The court’s General Assembly reviewed an application filed by the Antalya 12th Family Court seeking the annulment of Article 175 of the Turkish Civil Code, which regulates “poverty alimony.”

The court ruled by a majority vote to annul the provision and gave the Turkish Parliament nine months to pass new legislation. The court’s reasoned decision will be published at a later date.

Article 175 of the Civil Code, titled “Poverty Alimony,” states that a spouse who would fall into poverty because of divorce may request alimony from the other spouse in proportion to their financial capacity, provided that the claimant is not more at fault in the divorce.
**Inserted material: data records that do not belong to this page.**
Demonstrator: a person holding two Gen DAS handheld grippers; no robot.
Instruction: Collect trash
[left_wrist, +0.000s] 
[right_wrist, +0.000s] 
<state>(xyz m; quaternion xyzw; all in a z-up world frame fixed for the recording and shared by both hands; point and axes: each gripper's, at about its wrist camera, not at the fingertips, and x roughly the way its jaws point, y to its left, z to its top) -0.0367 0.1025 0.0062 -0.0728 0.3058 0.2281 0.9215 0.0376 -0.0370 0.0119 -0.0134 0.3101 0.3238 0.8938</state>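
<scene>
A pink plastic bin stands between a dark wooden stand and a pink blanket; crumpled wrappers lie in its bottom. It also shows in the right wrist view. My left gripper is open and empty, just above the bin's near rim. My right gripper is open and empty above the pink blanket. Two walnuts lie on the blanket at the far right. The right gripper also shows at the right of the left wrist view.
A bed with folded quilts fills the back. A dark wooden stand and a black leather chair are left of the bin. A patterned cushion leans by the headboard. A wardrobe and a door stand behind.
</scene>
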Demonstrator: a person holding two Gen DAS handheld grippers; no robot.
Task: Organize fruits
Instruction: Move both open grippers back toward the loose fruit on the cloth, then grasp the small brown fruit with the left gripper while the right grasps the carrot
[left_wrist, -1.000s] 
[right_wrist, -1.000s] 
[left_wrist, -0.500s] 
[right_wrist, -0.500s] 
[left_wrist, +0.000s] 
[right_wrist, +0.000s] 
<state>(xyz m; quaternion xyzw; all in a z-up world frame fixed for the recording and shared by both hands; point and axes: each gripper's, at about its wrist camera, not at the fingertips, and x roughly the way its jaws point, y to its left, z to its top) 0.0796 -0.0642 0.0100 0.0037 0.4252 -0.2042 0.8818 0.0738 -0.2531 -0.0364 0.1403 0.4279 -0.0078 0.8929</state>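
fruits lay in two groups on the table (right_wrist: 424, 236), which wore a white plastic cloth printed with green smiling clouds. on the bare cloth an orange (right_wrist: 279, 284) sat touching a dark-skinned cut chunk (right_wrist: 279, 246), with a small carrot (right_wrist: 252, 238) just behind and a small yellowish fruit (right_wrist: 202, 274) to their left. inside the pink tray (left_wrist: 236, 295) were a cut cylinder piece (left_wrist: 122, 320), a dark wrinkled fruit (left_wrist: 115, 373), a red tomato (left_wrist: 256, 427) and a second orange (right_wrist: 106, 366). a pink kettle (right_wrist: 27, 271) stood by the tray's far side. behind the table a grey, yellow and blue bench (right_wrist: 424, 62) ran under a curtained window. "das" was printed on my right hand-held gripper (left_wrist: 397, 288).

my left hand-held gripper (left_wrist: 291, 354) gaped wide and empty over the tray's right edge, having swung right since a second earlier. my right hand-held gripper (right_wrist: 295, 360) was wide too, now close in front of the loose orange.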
The article also says the fault of the spouse required to pay alimony is not taken into account.

The annulment does not abolish alimony altogether but removes the legal basis for granting poverty alimony “indefinitely,” leaving parliament to determine how the issue will be regulated.

The Constitutional Court had previously rejected a similar request in 2012, ruling at the time that alimony without a fixed time limit was intended to protect a spouse who would fall into poverty after divorce and was a requirement of the social state principle.

Justice Minister Akın Gürlek welcomed the ruling, saying on X that the issue was already among the main topics of a judicial reform package being prepared in line with “intense demands from citizens” and practices in the field.

Gürlek said the government would submit a new regulation to parliament that would protect the rights of both sides after divorce while preventing one party from being put under what he described as an “unfair, lifelong obligation.”

The decision sparked criticism from the Women’s Platform for Equality (EŞİK), which said the ruling was unacceptable at a time when women in Turkey still face unequal employment conditions, unpaid care work and deepening poverty.

“The solution is not to restrict women’s existing rights but to eliminate inequalities,” EŞİK said in a written statement on Instagram.

The duration of alimony has long been a subject of political and legal debate in Turkey. Government officials have for years argued that indefinite alimony can create unfair burdens for divorced spouses ordered to pay it, while women’s rights groups and lawyers have warned that restrictions could deepen poverty among divorced women, particularly in a country where women’s labor force participation remains limited and many women lack economic independence after marriage.

Previous proposals to limit the duration of alimony had drawn strong criticism from women’s rights advocates, who said such restrictions could discourage women from seeking divorce and force some women to remain in abusive marriages.

Critics of restrictions have also argued that any reform should take into account broader social conditions, including women’s employment, childcare responsibilities, unpaid domestic labor and access to social support mechanisms.

The issue has been part of a larger debate over women’s rights and family law in Turkey, where rights groups have repeatedly accused the government of prioritizing policies aimed at preserving the family over measures protecting women’s economic and legal rights after divorce.